It is a pleasure to follow Mims Davies. I echo many of the comments about the economy made by my hon. Friends on the Front Bench, particularly in relation to productivity, with the latest figures showing the largest quarterly fall since 2008.
I acknowledge that the Government have issued a challenge to areas such as mine to play their part in tackling the productivity and economic growth gap by developing devolution in the form of the northern powerhouse. I for one accept that challenge. I accept that Sheffield city region has to raise its game. We have to play our part and believe in ourselves, which we have not done for a very long time. Quite simply—as one employer said to me today in an email—we must believe that we have the skills, knowledge and ability to surpass London and become a generator of great wealth again.

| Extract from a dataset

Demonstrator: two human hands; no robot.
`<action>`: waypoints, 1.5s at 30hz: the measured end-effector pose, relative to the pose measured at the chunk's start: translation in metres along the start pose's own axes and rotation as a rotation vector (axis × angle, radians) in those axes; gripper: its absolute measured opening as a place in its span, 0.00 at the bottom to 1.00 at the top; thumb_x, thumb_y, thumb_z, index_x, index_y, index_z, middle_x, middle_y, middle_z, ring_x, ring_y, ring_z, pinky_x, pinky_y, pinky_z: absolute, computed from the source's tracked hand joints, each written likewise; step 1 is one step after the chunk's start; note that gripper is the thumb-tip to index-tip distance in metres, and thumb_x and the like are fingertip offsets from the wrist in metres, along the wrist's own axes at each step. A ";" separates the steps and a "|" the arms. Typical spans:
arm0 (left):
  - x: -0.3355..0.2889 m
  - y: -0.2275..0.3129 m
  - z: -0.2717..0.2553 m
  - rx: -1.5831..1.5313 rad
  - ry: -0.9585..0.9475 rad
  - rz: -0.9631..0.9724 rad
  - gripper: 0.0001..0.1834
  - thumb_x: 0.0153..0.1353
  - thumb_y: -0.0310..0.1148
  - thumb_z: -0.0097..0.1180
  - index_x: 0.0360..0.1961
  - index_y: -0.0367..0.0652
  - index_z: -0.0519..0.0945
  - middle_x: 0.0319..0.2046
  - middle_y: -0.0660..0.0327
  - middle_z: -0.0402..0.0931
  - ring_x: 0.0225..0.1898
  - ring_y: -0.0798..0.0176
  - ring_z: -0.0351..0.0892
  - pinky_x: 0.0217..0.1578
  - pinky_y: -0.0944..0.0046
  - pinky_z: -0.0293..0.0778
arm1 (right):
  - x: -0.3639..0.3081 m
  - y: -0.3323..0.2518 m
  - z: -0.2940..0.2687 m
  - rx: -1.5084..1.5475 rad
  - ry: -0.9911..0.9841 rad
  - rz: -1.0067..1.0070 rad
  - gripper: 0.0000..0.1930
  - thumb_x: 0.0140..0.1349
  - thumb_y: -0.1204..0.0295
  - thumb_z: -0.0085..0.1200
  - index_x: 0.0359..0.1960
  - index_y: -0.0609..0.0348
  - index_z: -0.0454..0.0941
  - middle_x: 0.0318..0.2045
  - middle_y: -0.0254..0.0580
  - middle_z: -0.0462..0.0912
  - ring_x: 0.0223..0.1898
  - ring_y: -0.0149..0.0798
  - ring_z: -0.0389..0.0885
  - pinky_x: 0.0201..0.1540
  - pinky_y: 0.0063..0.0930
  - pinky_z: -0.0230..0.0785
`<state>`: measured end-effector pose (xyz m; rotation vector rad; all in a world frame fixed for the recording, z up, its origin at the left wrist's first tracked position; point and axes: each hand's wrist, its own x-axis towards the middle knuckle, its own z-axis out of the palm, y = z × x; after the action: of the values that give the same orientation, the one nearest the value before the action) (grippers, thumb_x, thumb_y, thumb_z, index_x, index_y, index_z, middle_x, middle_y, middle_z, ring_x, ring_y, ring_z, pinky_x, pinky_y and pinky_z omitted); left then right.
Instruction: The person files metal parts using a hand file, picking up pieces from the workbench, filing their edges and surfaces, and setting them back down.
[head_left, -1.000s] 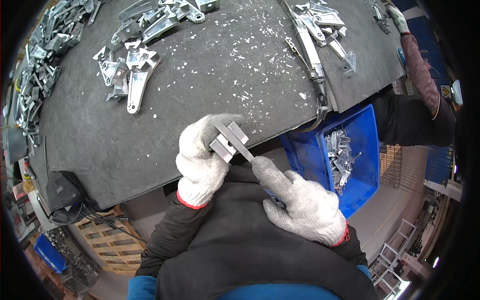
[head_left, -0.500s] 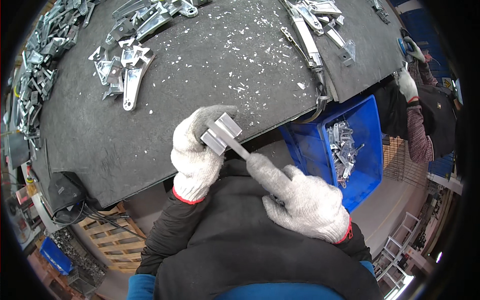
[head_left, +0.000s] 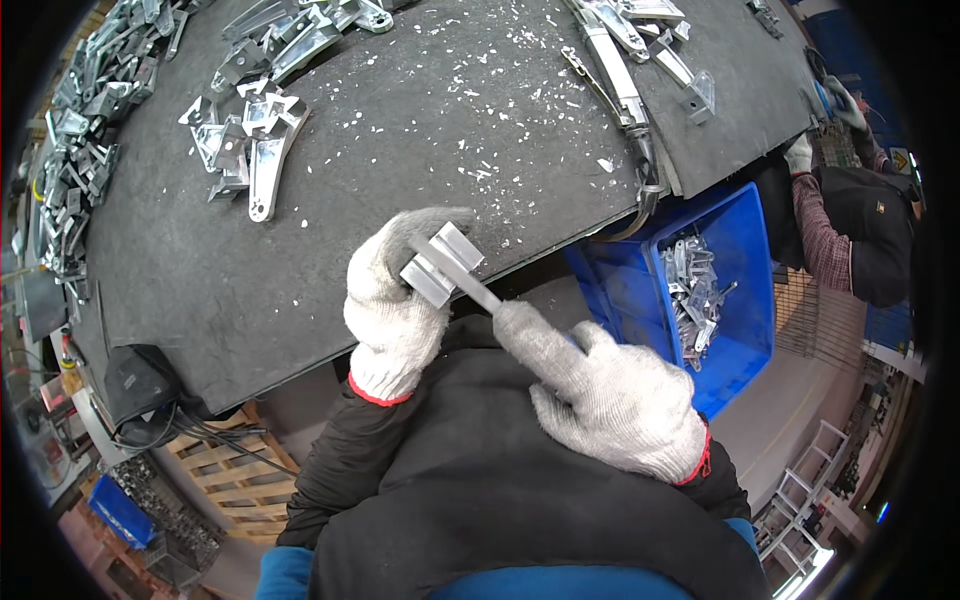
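Note:
In a white knit glove with greyed fingers, my left hand point(head_left: 392, 305) is closed round a small silvery metal part point(head_left: 428, 284) at the table's front edge. The part's blocky, channelled end faces up. A flat grey metal bar resembling a hand file point(head_left: 468, 283) lies slantwise across it. My right hand point(head_left: 615, 405), gloved alike, grips the near end of this file with the index finger stretched along it. The glove hides the file's handle.
Metal brackets point(head_left: 264, 165) lie on the dark table point(head_left: 330, 240), with a big heap point(head_left: 85, 140) at the far left. White shavings are scattered mid-table. A pneumatic-looking tool point(head_left: 612, 75) lies at right. The blue bin point(head_left: 745, 330) below holds more parts. A co-worker point(head_left: 865, 220) is at far right.
The co-worker's arms have shifted at the far right, and the whole view has moved slightly. My hands, the file and the metal part keep nearly the same places.

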<state>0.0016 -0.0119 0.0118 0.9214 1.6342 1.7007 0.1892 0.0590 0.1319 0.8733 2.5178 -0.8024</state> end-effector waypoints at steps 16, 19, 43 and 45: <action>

However, the Government must play their part too, and at the moment they are not doing so. The announcement today about the Department for Business, Innovation and Skills and the relocation of staff from Sheffield to London belies everything that the Government have said on this point, but they can remedy the situation. I will be watching carefully the development of the infrastructure plan. In particular, I will be looking for confirmation that the new trans-Pennine links between Manchester and Sheffield will be given the green light, as they are essential to the future of the northern economy.
I will keep up the pressure on the Government to support a positive outcome to the steel crisis. Funnily enough, the crisis in South Yorkshire has triggered a revival in the faith and the confidence that we used to have in ourselves and in our engineering prowess. My plea to the Government today is: please do not let us down. We believe that we are the best steel producers in the world. If the Government believe in us, we will deliver.
Let me turn now to the biggest threat facing the economy in the next few years—the instability that is currently characterising our political system. Let us be clear about this: in the UK, politics is polarising. We know that it is happening on the Labour Benches, as we have shifted to the left. On the Government Benches, Brexit is tearing the Conservative party apart, and the centre ground is disappearing before our very eyes. What on earth happened to the politics of the art of the possible? This movement is happening globally. In some countries, the polarisation is even greater. One has to look only at Austria last week and at Holland, where the three mainstream parties are set to secure, in total, just 40% in the elections next year. As we have seen, even the US is not immune from the phenomenon.
Globalisation is one of the main causes of the situation. I echo the words of Mr Blair who said today that the problem of the centre ground was that it looks
“as if we are managers of the status quo and not changers of it”.
It is a worrying trend, and polarisation of the political sphere is creating a vacuum that could visit lasting damage on the social and economic fabric of this country. We bear a responsibility to resurrect the relevance of pragmatic politics. We need to demonstrate that centre-ground politics can deliver a progressive, prosperous and secure future for the people of this country. If we do not do that, the future of this country and its economy is very much in danger.